In one embodiment said semiconductor compound has an upper edge of a valence band and a lower edge of a conduction band, wherein said upper edge of said valence band is between an upper edge of a valence band of a first semiconductor compound ACv and an upper edge of a valence band of a second semiconductor compound BCz, and said lower edge of said conduction band of said semiconductor compound is between a lower edge of a conduction band of said first semiconductor compound ACv and a lower edge of a conduction band of said second semiconductor compound BCz, wherein A and B are metals or metalloids, and wherein v and z are in the range of from 0.1 and 10, and wherein y in said semiconductor compound having the formula AxB1-xCy is y=(1−x)*z+x*v.

Preferably, A and B are metals or metalloids selected from the group comprising Zr, Ti, Hf, V, Ta, Cr, Mo, W, Mn, Fe, Ru, Os, Co, Rh, Ir, Ni, Sn, Nb, Zn, Ag, Pt, Ce, Ge, As, Ga, Si, Al, Cu, CuAl, CuNi, PbZr, SrTi, BaZr, SrCu2.

In one embodiment C is O, said semiconductor compound thus being a mixed semiconductor oxide.
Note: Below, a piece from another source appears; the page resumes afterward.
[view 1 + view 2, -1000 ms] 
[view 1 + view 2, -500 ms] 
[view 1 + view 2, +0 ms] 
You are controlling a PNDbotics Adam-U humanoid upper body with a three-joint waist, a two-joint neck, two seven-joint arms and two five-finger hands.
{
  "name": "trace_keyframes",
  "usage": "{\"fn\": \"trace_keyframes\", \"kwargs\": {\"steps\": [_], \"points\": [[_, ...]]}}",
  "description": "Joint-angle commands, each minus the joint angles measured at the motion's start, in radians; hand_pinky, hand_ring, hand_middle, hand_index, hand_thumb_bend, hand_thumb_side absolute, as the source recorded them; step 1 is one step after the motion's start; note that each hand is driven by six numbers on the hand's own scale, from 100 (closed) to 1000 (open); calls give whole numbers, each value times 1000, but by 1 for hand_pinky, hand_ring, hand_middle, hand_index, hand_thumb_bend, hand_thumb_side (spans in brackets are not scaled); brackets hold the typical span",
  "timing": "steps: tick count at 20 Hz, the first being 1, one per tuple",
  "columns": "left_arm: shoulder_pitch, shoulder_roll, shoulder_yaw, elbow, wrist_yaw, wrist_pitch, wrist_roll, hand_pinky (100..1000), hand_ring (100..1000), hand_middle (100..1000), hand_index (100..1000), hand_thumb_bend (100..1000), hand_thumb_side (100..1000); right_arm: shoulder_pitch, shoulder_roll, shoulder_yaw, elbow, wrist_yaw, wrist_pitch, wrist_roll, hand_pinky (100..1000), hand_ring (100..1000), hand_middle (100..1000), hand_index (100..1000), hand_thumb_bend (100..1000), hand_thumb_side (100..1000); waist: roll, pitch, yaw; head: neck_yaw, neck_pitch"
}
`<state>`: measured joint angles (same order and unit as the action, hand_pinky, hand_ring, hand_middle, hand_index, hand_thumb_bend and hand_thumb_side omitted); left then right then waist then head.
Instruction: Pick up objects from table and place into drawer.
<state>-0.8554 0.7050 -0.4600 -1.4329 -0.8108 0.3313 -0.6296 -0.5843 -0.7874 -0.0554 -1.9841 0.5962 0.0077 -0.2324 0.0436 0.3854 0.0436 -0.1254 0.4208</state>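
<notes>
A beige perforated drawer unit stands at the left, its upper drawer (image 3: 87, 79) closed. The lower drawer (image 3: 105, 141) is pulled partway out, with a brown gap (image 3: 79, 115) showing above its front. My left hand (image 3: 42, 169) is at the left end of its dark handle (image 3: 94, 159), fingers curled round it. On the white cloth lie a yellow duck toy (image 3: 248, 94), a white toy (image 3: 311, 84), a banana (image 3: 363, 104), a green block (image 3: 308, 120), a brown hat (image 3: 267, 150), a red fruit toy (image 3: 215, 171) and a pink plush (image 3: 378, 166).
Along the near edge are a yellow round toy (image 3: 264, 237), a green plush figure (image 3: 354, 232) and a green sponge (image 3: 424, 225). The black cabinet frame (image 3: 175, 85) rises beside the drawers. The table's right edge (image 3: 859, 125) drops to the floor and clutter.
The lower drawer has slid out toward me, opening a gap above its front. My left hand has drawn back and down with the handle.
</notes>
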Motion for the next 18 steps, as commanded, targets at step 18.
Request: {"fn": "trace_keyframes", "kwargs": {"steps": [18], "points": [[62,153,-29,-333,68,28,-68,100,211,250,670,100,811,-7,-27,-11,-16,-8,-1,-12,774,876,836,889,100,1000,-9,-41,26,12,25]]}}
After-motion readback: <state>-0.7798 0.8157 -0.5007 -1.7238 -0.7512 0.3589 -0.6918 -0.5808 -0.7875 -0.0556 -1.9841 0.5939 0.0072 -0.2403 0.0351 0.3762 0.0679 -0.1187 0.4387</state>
In one embodiment said semiconductor compound is synthesized starting from at least two precursor compounds, preferably metal isopropoxides of the general formulae Au(iPrO)w and Bs(iPrO)t, wherein A and B are metals or metalloids selected from the group comprising Zr, Ti, Hf, V, Ta, Cr, Mo, W, Mn, Fe, Ru, Os, Co, Rh, Ir, Ni, Sn, Nb, Zn, Ag, Pt, Ce, Ge, As, Ga, Si, Al, Cu, CuAl, CuNi, PbZr, SrTi, BaZr, SrCu2, and s, u, t and w are in the range of from 1 to 10, and (iPrO) is an isopropoxide-group.

In one embodiment, said semiconductor compound is synthesized starting from three, four or more different precursor compounds, preferably metal isopropoxides as defined above.

In one embodiment ACv and BCz are independently selected from the group comprising TiO2, SnO2, ZnO, Nb2O5, ZrO2, CeO2, WO3, Cr2O3, CrO2, CrO3, SiO2, Fe2O3, CuO, Al2O3, CuAlO2, SrTiO3, SrCu2O2, ZrTiO4.

It should be noted that other than the compounds defined by AxB1-xCy, semiconductor compounds in accordance with the present invention may also have the formula Ax1 Bx2 Cx3 . . . Xxn, having a number n of elemental components A, B, . . . X, wherein n≦3, and each of x1 to xn is in the range of from 0.001 to 0.999. Hence, in such compounds there may be more than three elemental components, such as 4, 5, 6 or 7. In compounds in accordance with this embodiment, the ratio between the respective components A, B, C, . . . , X is chosen such to adjust and/or optimise the band edge positions of the semiconductor compound in accordance with the aforementioned requirements, and is optimized as described further below. In compounds in accordance with this embodiment, A, B, C, . . . X are metals or metalloids or non-metals, wherein the metals or metalloids are selected from the group comprising Zr, Ti, Hf. V, Ta, Cr, Mo, W, Mn, Fe, Ru, Os, Co, Rh, Ir, Ni, Sn, Nb, Zn, Ag, Pt, Ce, Ge, As, Ga, Si, Al, Cu, CuAl, CuNi, PbZr, SrTi, BaZr, SrCu2, and wherein the non-metals are selected from the group comprising C, N, O, P, Se, As, NO2, NO3, SO3, SO4, PO4, PO3, CO3, with the proviso that at least one of A, B, C, . . . X is a metal or metalloid as defined above, and at least one of A, B, C, . . . X is a non-metal as defined above.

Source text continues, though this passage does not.